▶ _Supplied information_:
* * *

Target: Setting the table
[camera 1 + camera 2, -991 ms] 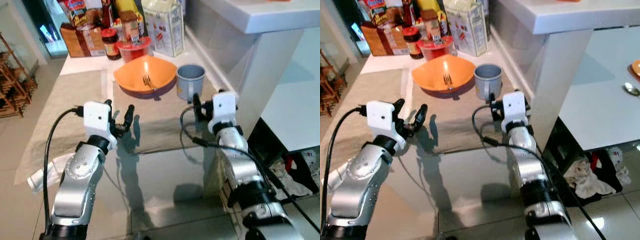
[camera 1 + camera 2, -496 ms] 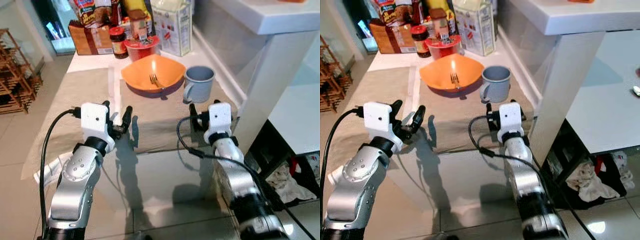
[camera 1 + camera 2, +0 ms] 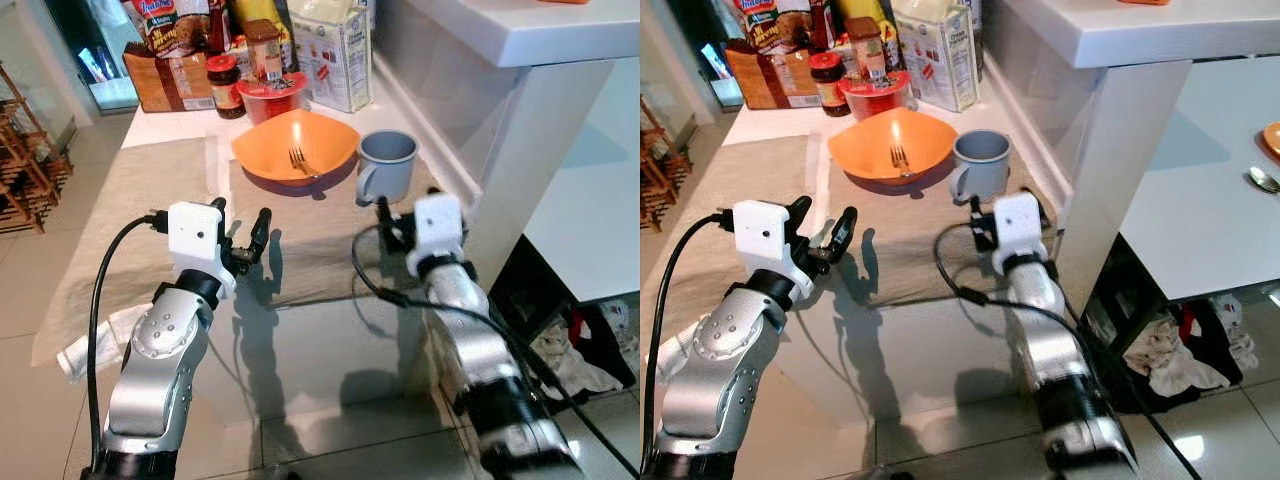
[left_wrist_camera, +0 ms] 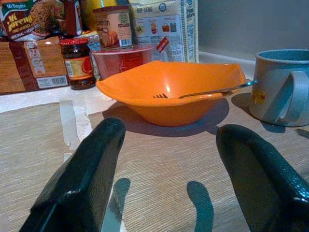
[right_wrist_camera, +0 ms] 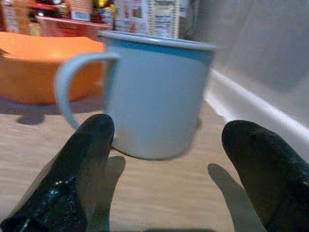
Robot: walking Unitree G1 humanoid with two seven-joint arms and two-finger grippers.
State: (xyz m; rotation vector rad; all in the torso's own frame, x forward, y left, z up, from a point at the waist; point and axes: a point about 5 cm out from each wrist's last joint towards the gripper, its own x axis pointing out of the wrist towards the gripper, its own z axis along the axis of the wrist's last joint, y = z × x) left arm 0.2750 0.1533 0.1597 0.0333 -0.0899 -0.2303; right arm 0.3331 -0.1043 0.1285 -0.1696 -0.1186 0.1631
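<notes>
Nearest the camera, both silver arms reach forward over the glossy front part of the worktop. The left hand hovers above the near edge of a beige cloth mat, its two black fingers spread wide with nothing between them. The right hand is held low over the same mat, just short of a grey-blue mug; its fingers are also spread apart and empty, with the mug framed between them but not touched. The mug stands upright on the mat with its handle turned toward the robot's left. Just beside it, on the robot's left, sits an orange bowl at the far part of the mat, with a metal fork resting inside, its handle leaning on the rim toward the mug. A second beige mat lies further to the left. Behind the bowl stand a red tub, a dark jar with a red lid, a spice jar, a white milk carton and a brown packet, grouped at the back of the worktop beside the wall.
</notes>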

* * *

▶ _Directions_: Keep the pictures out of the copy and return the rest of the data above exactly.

▶ _Solution_:
Target: Setting the table
[camera 1 + camera 2, -991 ms] 
[camera 1 + camera 2, -496 ms] 
[camera 1 + camera 2, +0 ms] 
[left_wrist_camera, +0 ms] 
[right_wrist_camera, +0 ms] 
Robot: walking Unitree G1 humanoid with two seven-joint arms and two-finger grippers.
State: (xyz m; rotation vector rad; all in the torso's own frame, x forward, y left, z up, from a point at the waist; point and axes: a point about 5 cm out from each wrist's last joint towards the gripper, its own x axis pointing out of the wrist towards the gripper, its own z axis along the axis of the wrist's last joint, y = z × x) left arm 0.2750 0.1533 0.1597 0.0333 -0.0899 -0.2303; right arm 0.3331 -0.1043 0.1285 -0.1696 -0.1186 0.1631
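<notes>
Nearest the camera, both silver arms reach forward over the glossy front part of the worktop. The left hand hovers above the near edge of a beige cloth mat, its two black fingers spread wide with nothing between them. The right hand is held low over the same mat, just short of a grey-blue mug; its fingers are also spread apart and empty, with the mug framed between them but not touched. The mug stands upright on the mat with its handle turned toward the robot's left. Just beside it, on the robot's left, sits an orange bowl at the far part of the mat, with a metal fork resting inside, its handle leaning on the rim toward the mug. A second beige mat lies further to the left. Behind the bowl stand a red tub, a dark jar with a red lid, a spice jar, a white milk carton and a brown packet, grouped at the back of the worktop beside the wall.
</notes>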

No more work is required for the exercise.